FIG. 14 is a schematic diagram of a capacitor equivalent to the capacitor of FIG. 13;

────────────────────────────────────────────────── ─── Continuing on the front page (72) Inventor Stewart William James United Kingdom Northamptonshire Enuenu 12 8 R. Blakesley High Street (No Address) Manor House (72) Inventor Wilshire Michael Charles Kio England Buckinghamshire HCP 11 1Ebee High Weekcome The Blackens 3 (72) Inventor Pendley John Bryan Sally Katy 11 2P eCorbum Nip Hill Mechley (No Address) F-Term (Reference) 5E321 BB60 GG07 5J020 EA02 EA06 EA06 EA10

Claims (12)

[Claims] A structure (2, 42, 72) having magnetic characteristics by providing an array of capacitive elements (4, 44, 64, 74, 84, 114), wherein each capacitive element has a low resistance.
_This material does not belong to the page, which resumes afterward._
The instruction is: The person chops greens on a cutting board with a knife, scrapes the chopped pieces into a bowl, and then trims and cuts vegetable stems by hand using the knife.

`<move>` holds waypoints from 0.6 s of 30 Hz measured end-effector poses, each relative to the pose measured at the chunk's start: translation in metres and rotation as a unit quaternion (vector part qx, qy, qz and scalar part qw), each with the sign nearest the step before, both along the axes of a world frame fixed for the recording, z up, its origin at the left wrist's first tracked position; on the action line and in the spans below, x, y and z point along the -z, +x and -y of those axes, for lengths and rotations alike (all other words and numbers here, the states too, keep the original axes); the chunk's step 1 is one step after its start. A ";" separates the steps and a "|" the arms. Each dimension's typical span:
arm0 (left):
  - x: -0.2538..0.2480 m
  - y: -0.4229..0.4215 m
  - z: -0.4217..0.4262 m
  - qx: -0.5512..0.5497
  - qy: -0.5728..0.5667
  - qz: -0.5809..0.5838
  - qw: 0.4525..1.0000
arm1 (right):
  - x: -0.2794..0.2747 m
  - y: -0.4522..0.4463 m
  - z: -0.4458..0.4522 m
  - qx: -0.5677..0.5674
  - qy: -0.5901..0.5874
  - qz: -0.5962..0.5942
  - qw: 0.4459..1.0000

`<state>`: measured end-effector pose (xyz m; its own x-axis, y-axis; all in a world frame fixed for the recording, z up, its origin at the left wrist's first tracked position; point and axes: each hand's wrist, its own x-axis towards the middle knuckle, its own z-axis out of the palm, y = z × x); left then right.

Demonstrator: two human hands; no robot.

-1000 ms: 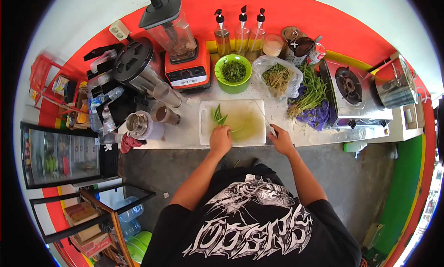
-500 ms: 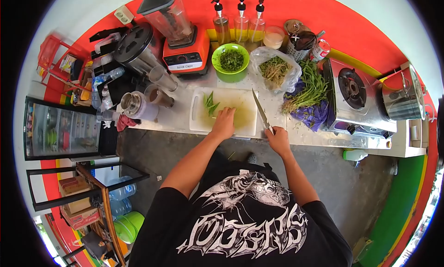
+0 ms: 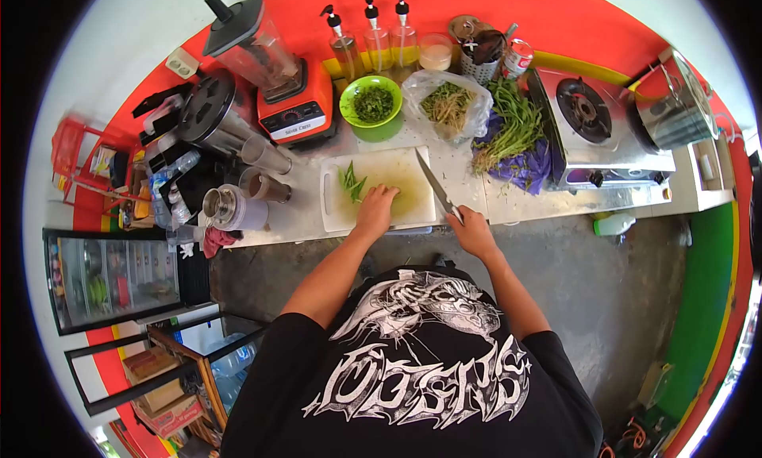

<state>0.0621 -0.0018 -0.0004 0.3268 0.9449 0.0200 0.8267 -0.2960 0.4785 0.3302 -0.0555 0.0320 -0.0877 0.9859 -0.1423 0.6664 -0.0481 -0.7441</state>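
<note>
On the white cutting board (image 3: 336,209), my left hand (image 3: 376,209) has its fingers curled down against a few long green leaves (image 3: 351,182). The leaf ends stick out on the left side of the hand; what lies under the fingers is hidden. Greenish wet stains mark the board around it. My right hand (image 3: 471,230) is closed round the handle of a kitchen knife (image 3: 432,180). The blade points up and away to the left, along the board's right edge. Behind the board stands a green bowl (image 3: 372,129) with chopped greens (image 3: 373,105) in it.
Stems fill a clear plastic bag (image 3: 474,117); beside it, leafy greens (image 3: 512,132) lie on purple plastic (image 3: 524,172). A gas stove (image 3: 591,136) and steel pot (image 3: 675,117) stand right. An orange blender (image 3: 294,109), cups and a jar (image 3: 236,209) stand left.
The whole view has shifted, with the counter items appearing further left. My left hand stays at the leaves, and my right hand still holds the knife beside the board.
</note>
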 end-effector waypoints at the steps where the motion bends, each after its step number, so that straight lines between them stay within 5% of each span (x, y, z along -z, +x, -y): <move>1: 0.001 0.001 0.001 0.007 -0.003 0.003 1.000 | 0.003 -0.007 0.002 0.007 -0.003 0.003 1.000; 9: 0.011 0.013 -0.016 0.001 0.025 0.106 0.994 | 0.009 -0.069 -0.006 0.030 0.004 0.152 0.988; 13: 0.013 0.026 -0.022 -0.054 -0.083 0.124 0.987 | 0.018 -0.098 -0.019 0.013 -0.038 0.244 0.969; 18: 0.016 0.025 -0.023 -0.046 0.003 0.134 0.990 | 0.019 -0.116 -0.029 -0.007 -0.073 0.300 0.951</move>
<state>0.0869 0.0212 -0.0160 0.2211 0.9700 0.1007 0.6934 -0.2290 0.6832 0.2140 -0.0267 0.0125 0.0403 0.9509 -0.3069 0.9703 -0.1105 -0.2151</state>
And the magnetic component (H) of the electromagnetic radiation (20) present in a predetermined frequency band, the current (j (x (x)) flowing around said path and through said corresponding element. )) And wherein the size of the elements and their spacing from one another are selected to give a predetermined permeability in response to the received electromagnetic radiation. 2. The structure according to claim 1, wherein each of the capacitors has a substantially circular cross section. 3. Each capacitive element (4,44) is in the form of two or more concentric conducting cylinders (6,8,46,48), and each said cylinder has a length. 3. Structure according to claim 1 or 2, characterized by having a gap (10, 50) along the length. 4. Each cylinder (44) includes a plurality of stacked planar portions (46, 48).
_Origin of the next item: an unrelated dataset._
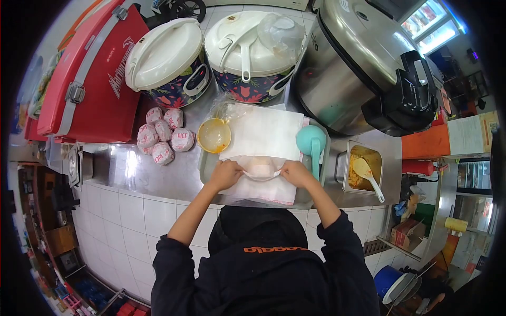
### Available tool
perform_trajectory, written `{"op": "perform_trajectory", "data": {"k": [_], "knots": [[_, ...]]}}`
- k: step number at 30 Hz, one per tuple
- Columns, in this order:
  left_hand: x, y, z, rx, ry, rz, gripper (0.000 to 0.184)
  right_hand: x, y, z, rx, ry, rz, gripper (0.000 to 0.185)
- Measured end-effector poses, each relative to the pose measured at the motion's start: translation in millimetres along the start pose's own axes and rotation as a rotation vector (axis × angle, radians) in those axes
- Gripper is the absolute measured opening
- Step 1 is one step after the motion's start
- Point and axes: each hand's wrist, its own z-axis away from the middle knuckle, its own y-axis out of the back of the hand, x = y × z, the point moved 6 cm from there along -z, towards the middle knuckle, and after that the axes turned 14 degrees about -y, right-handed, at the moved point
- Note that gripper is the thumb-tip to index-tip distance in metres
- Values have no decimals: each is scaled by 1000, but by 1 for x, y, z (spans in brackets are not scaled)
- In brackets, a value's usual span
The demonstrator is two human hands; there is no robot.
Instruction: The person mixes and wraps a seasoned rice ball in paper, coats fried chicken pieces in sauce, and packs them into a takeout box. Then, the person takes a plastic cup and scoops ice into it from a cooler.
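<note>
- While the left hand (pixel 225 175) is gripping one end of the paper (pixel 250 173), the right hand (pixel 296 174) is pinching the other end, both hands closed on it.
- Between the hands, a pale lump (pixel 261 167) is lying partly under the paper; it is probably rice, but the paper is hiding its make-up.
- This wrap is looking only part done: the paper is covering some of the lump, while the ends are not yet being closed, so the folding and tucking are likely remaining.
- Under the work, the tray (pixel 322 163) is carrying white sheets (pixel 258 126), so wrapping material is remaining too.
- To the right, a pan (pixel 342 167) is holding yellow food (pixel 357 181) with a spoon (pixel 363 167) in it, and neither hand is touching it.
- Beyond the hands, a teal scoop (pixel 311 139) is resting at the sheets' right, and a stained bowl (pixel 213 135) at their left.
- Farther left, at least six packs (pixel 183 139) are sitting clustered on the counter (pixel 126 163), closed and apparently finished; some are showing "RICE".
- At the back, two lidded pots (pixel 253 42) and a steel cooker (pixel 337 73) are standing shut, hiding how much is left inside.
</note>
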Motion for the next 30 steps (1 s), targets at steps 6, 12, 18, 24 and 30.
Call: {"op": "perform_trajectory", "data": {"k": [6,12,18,24,30], "knots": [[-16,9,-27,80,430,-393,25,-21,16,-26,296,-39,97,22],[1,-2,-13,124,2,-176,19,-29,23,0,323,194,67,17],[30,-16,16,481,-113,-418,15,-26,-12,45,760,313,64,12],[36,-4,13,352,-208,-382,29,-39,-22,62,797,173,119,46],[4,-30,14,586,579,592,27,-42,20,48,457,-51,-203,23]]}}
The structure according to claim 3, wherein each of the flat portions is insulated from an adjacent flat portion. 5. The structure as claimed in claim 1, wherein each of the capacitive elements is in the form of a spirally wound conductive sheet. 6. The helical structure according to claim 5, wherein successive turns of the helix gradually displace along the axis of the helix so that adjacent turns partially overlap each other. Structure described in. 7. Each capacitive element includes a plurality of stacked planar portions (74), and each of the planar portions is insulated from each other and has a helical shape. The structure according to claim 6. 8. The structure according to claim 1, wherein the axes of the capacitive elements are oriented in a common direction. 9. The capacitive element according to claim 1, wherein a set of the capacitive elements is arranged so that two or three sets of axes have axes that are orthogonal to each other. Item 2. The structure according to item 1. 10. The structure according to claim 1, wherein the capacitance element exists in a plurality of planes to form a multilayer structure. 11. The structure according to claim 1, further comprising a dielectric-switchable material (118) in the structure. 12. The structure according to claim 11, wherein said dielectric constant switchable material (118) is a ferroelectric material.